First genetic study on the hibernation of primates in their natural environment

The IMIM’s research group on Evolutionary Genomics has identified which genes participate (change their expression) in the state of hibernation of hairy-eared dwarf lemurs, which belong to the only group of primates that has the capacity to hibernate. It is precisely in their tails that these small mammals store the fat that enables them to survive through the months of scarcity and that they will use as fuel during hibernation. Hibernation is a response to a lack of resources that we normally associate with winter, but it may occur in other conditions of scarcity such as desert  areas or, for example, during the dry period in Madagascar.

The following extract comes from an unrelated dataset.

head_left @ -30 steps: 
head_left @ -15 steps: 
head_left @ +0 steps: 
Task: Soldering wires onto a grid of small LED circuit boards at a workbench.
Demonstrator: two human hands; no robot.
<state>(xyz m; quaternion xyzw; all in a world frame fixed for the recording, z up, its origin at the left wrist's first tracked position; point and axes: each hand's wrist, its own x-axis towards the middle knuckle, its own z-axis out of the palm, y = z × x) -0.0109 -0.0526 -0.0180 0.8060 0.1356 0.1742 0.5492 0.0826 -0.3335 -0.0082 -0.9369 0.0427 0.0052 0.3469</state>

According to the researchers: “The genes that participate in hibernation are present in nearly all mammals, including human beings. It is a question of when and how they are expressed that makes the phenomenon of hibernation possible. Since the lemur is a primate, its genes are relatively similar to the human version."

Darf lemur of the study. Image from MUSINGS OF A JUNGLE QUEEN blog of Dr. Sheena (Faherty) Scruggs

The genes that participate in hibernation are present in nearly all mammals, including human beings. Knowing about how they function could be important for the field of Medicine

Hibernation can be conceived as a series of modules of genes that work as a group. There is one module that makes it possible to survive based on fats instead of carbohydrates, another that ensures that the muscles do not atrophy during these months and even a group of genes in charge of “reviving” individuals and returning them to a normal state. The study of hibernation could have important applications in medicine, for example, controlled hypothermia could be used in surgical operations, or to try to understand how to regenerate lost neuronal connections, a natural process in hibernating animals after each hibernation cycle. Looking still a little further, induced hibernation could even make long-term space travel possible, with barely any need to eat food.

Dwarf lemurs have been the subject of few studies and their genome has not yet been sequenced. The first step of the researchers was to reconstruct the transcriptome, which is the set of sequences of all the genes that are expressed in any of the cells studied. The  pieces that they had were millions of small bits of these sequences. ”It was as if we wanted to reconstruct a copy of our favourite book from millions of words or  short phrases originating from hundreds of copies of the same book cut up into small pieces. This is a  difficult task and it requires powerful computers, which search for the phrases that are superimposed on each other until the whole book has been reconstructed. Once this was achieved, we were capable of identifying several hundred genes that change their expression in adipose tissue during hibernation and analysing them in greater detail” the researchers explain.

This type of study raises the visibility of unique species such as this one and serve to underline how necessary it is to preserve our biodiversity.


Reference article

Faherty SL, Villanueva-Cañas JL, Blanco MB, Albà MM, Yoder AD. Transcriptomics in the wild: hibernation physiology in free-ranging dwarf lemurs. Mol Ecol 2018;27(3): 709-722.